# Wind power will save us



## Smitty901 (Nov 16, 2012)

So much for wind farms . Truck loads of tax dollars nothing to show for it. Sound like something we have seen from Obama before.

"The $2.6 billion Cape Wind project, a private operation benefiting from millions in federal subsidies, is attempting to pioneer offshore wind energy in pursuit of an eco-friendly, sustainable energy supply. Wind turbines would be installed off the coast of Massachusetts' Cape Cod in Nantucket Sound. "

"Critics of the project with the Alliance to Protect Nantucket Sound called the utilities' decision "good news" for ratepayers. "The decision by NStar and National Grid to end their contracts with Cape Wind is a fatal or near-fatal blow to this expensive and outdated project," the group said in a statement. "

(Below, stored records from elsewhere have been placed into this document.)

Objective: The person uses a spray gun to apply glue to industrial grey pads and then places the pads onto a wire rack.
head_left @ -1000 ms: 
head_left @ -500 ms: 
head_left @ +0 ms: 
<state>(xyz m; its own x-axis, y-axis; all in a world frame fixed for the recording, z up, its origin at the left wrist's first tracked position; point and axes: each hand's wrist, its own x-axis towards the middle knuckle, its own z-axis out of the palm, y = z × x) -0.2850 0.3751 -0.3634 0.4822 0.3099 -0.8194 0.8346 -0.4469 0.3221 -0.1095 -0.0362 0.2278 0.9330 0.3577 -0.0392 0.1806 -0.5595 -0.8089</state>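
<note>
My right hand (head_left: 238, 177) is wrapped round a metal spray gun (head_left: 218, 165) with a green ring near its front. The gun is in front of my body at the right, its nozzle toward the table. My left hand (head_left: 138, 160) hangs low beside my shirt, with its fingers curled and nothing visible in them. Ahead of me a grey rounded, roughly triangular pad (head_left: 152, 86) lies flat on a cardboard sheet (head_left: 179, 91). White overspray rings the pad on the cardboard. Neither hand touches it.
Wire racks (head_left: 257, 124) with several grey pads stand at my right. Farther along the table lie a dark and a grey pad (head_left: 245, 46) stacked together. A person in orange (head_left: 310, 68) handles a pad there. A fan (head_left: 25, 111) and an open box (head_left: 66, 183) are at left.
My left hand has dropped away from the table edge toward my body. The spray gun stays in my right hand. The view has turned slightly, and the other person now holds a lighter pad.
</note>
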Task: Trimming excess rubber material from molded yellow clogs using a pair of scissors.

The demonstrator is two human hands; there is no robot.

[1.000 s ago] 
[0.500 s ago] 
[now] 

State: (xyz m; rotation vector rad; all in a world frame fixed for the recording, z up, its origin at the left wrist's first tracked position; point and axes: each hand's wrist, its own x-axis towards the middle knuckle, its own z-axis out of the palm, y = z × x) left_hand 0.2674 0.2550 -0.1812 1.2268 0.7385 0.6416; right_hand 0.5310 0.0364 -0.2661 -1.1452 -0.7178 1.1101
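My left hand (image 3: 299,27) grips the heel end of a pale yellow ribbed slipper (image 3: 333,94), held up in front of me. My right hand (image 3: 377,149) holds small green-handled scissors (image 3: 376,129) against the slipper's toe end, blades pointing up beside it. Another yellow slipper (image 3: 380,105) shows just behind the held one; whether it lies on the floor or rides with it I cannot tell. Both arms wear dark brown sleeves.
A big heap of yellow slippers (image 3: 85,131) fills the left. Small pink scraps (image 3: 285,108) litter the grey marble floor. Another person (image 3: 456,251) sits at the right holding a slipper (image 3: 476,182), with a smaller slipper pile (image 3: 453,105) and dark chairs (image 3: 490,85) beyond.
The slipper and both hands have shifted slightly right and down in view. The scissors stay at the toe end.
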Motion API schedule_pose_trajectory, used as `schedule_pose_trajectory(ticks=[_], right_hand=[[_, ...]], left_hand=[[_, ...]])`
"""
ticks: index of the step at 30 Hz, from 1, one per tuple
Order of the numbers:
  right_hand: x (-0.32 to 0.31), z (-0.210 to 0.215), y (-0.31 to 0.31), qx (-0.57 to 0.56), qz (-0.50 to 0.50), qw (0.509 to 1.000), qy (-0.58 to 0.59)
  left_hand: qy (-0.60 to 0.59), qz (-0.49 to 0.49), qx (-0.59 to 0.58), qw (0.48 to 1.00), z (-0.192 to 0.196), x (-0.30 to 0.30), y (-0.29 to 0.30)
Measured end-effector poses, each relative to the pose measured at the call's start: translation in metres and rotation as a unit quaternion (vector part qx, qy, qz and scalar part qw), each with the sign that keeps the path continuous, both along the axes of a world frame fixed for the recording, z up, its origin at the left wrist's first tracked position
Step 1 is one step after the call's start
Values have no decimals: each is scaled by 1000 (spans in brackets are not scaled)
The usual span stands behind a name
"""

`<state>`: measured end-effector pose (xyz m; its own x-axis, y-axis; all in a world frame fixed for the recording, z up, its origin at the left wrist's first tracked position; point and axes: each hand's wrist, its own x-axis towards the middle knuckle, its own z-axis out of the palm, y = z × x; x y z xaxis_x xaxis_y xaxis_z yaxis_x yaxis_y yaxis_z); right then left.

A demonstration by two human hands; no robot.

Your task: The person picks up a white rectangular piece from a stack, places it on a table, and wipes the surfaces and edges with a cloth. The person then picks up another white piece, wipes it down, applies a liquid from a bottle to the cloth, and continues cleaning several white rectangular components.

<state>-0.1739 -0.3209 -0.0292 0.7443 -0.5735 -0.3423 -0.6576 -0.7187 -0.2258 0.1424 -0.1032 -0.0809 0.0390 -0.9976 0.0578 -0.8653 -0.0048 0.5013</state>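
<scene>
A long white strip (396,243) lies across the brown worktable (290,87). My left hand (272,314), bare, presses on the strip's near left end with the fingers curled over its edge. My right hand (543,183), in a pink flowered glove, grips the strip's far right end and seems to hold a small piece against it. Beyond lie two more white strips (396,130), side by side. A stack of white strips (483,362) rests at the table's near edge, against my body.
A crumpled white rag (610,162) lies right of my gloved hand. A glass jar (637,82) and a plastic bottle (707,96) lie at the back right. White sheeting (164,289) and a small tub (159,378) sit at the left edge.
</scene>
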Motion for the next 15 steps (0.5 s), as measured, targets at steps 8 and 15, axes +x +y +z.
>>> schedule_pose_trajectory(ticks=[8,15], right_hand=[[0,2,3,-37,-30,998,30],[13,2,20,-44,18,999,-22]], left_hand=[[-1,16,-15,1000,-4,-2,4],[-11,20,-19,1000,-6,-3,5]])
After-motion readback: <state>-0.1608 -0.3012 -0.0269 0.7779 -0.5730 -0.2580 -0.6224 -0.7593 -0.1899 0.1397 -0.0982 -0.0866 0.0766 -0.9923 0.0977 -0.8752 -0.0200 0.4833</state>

America's first offshore wind project dealt major setback after utilities bolt | Fox News


----------



## Ripon (Dec 22, 2012)

Poor birdies....


----------



## HuntingHawk (Dec 16, 2012)

Most aren't aware of how much maintenance is required & are shut down during that time. Very few places have the consistent wind required for wind turbines to be effective.


----------



## HuntingHawk (Dec 16, 2012)

Ocean tides are more reliable then wind. You can generate electricity as the tide is coming in as well as going out.


----------



## Smitty901 (Nov 16, 2012)

You watch the next step will be to force electric companies to buy the over price power to make Obama's bubbies rich. This green energy stuff is a scam. We pay to build it ,we cover their losses then we pay a higher price for it. Everyone but us walks away with pockets full.


----------



## Slippy (Nov 14, 2013)

Another example of waste in gummint. More reason to be prepared.


----------



## HuntingHawk (Dec 16, 2012)

Anything with a turbine requires down time for maintenance. To me, that makes solar the most efficient.


----------



## SDF880 (Mar 28, 2013)

I'm OK with some small 500W windmill on my roof hiding from the neighbors and providing enough power to keep some battery charged
or an inverter going and a few lights. But large scale seems they aren't even close on a cost/benefit from these things and probably never will
in my lifetime. It does seem like a lot of these look good feel good projects do nothing but line the pockets of some select folks! I recently flew
from the Ohio valley up to New England on a very clear day and over parts of PA/NY even from 33,000 feet I could see a lot of windmills! What 
struck me besides the shear amount of them on almost every ridgeline was the amount of them that were not turning! I remember chuckling
and thinking "Ya these really work well!"


----------



## Makwa (Dec 19, 2014)

The big wind turbines are a huge hole to throw money into. They are a very expensive 'feel good' project. Not surprisingly they seem to have a lot more problems where they are constructed at/in/near the ocean where corrosion is much more pervasive. 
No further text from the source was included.